NVIDIA Corporation GPUs will power augmented and virtual reality. Remember, AR was just called out, yet again, by Apple CEO Tim Cook and how he believes that is Apple's "next big thing."
Virtual and augmented reality are just beginning. In fact, while VR often takes all the headlines, Digi-Capital released research that read (emphasis added):
The AR market could grow from nearly nothing today to $90 billion by 2020. Nearly half that revenue is expected to come from sales of AR hardware, while the remainder could come from retail, enterprise, and gaming uses.
And then there's artificial intelligence, also powered by Nvidia's GPUs:
[T]he rise of AI will lead to cost reduction and new forms of growth that could amount to $14-$33 trillion annually.
Friends, that's $14 – $33 trillion per year.
And now we can turn to actual earnings:
Nvidia's net income, also known as after tax profit, was $1.67 billion in the last year, up 171% year-over-year. For perspective, Amazon's net income over the last year was $2.4 billion.
MORE
Here are some more facts for you to consider, whichever direction you go with Nvidia. This is last quarter's earnings results highlights:
* Growth was driven primarily by Datacenter tripling with a rapid adoption of AI worldwide.
* AI is transforming industries worldwide. The first adopters were hyperscale companies like Microsoft, Facebook and Google, which use deep learning to provide billions to customers with AI services that utilizes image recognition and voice processing.
The next area of growth will occur as enterprise in such fields as health care, retail, transportation and finance embrace deep learning on GPUs.
* Microsoft announced that its GPU-accelerated Microsoft Cognitive Toolkit is available both in Azure cloud and on premises with our DGX-1 AI supercomputer
* Growth for the quarter and fiscal year was broad based with record revenue in each of our four platforms, Gaming, Professional Visualization, Datacenter and Automotive.

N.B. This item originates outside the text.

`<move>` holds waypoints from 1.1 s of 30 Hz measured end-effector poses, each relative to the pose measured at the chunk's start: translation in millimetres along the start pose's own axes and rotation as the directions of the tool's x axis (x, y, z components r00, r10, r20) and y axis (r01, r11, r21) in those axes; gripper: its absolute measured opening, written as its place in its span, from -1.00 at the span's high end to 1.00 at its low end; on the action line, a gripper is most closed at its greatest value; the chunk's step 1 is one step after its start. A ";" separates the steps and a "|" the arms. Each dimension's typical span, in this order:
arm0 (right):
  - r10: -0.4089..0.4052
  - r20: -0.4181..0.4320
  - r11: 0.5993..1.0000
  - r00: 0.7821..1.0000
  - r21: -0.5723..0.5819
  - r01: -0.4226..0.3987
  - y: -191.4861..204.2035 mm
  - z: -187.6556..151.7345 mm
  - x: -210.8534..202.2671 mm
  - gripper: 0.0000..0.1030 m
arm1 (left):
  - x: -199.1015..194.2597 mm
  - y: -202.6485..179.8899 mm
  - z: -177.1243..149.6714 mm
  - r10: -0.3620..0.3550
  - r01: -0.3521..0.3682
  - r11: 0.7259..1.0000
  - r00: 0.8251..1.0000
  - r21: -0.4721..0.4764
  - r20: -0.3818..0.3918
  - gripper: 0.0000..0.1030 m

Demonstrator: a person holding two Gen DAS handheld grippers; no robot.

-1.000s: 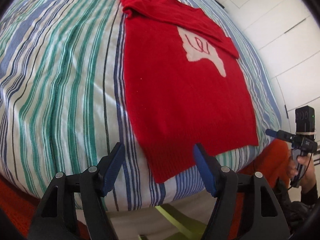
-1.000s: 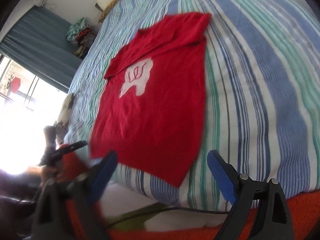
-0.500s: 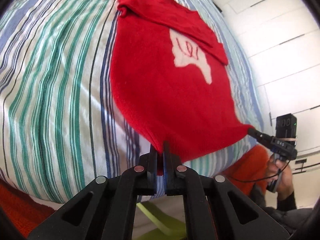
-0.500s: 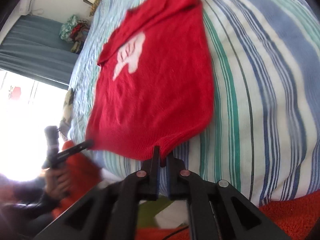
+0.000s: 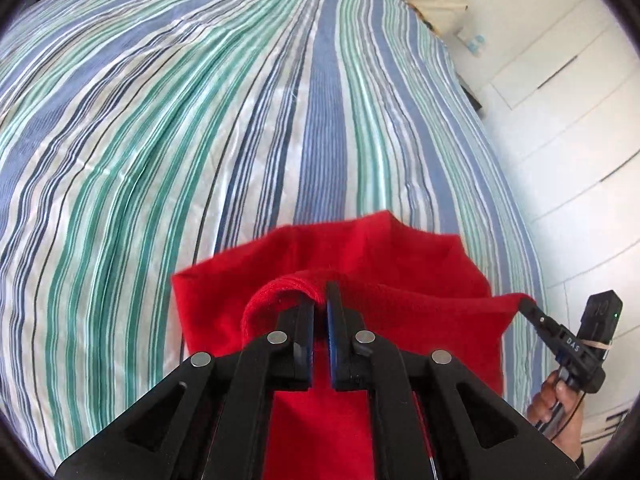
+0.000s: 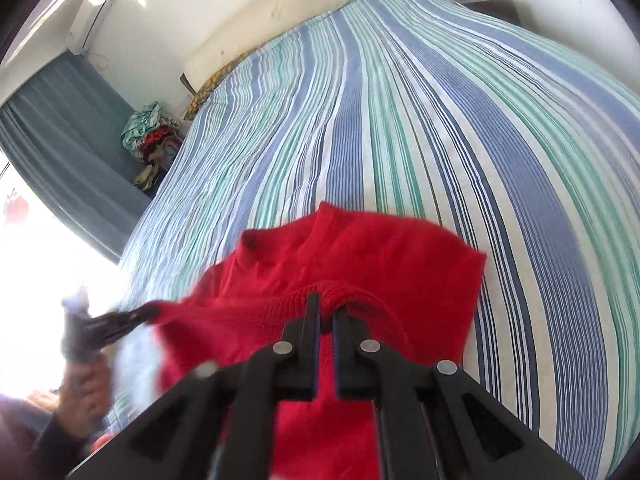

* Q4 Gaming revenue was a record $1.35 billion, rising 66% year-on-year and up 8% from Q3
* GRID, graphics, virtualization business doubled year-on-year, driven by strong growth in the education, automotive, and energy sectors.
* With NVIDIAs powering the market's only self-driving cars and partnerships with leading automakers, Tier 1 suppliers, and mapping companies, we feel very confident in our position as the transportation industry moves to autonomous vehicles.
* Gross margins were at record levels.
* GAAP operating income was $733 million, and non-GAAP operating income was $809 million, both more than doubled from a year earlier.
* We expect revenue to be $1.9 billion, plus or minus 2%. At the mid-point, this represents 46% growth over the prior year.
SIZE
We don't know what the future holds exactly for Nvidia. We do know the company has a current market cap of $53 billion. We believe if it executes properly on its potential, this will be a mega cap technology company. It will take years, not weeks, but Nvidia sitting with a $150 billion market cap does not seem out of the realm of possibility.
WHAT ABOUT THE STOCK PRICE?
So what about the stock price right now? We certainly don't know about the next week, or even year. The entire market could take a bath. But our perspective is 3-10 years, not 3-10 months. And in that vein, we remain bullish on Nvidia, and re-iterate our Spotlight Top Pick Status.
The author is long shares of NVIDIA Corporation (NASDAQ:NVDA).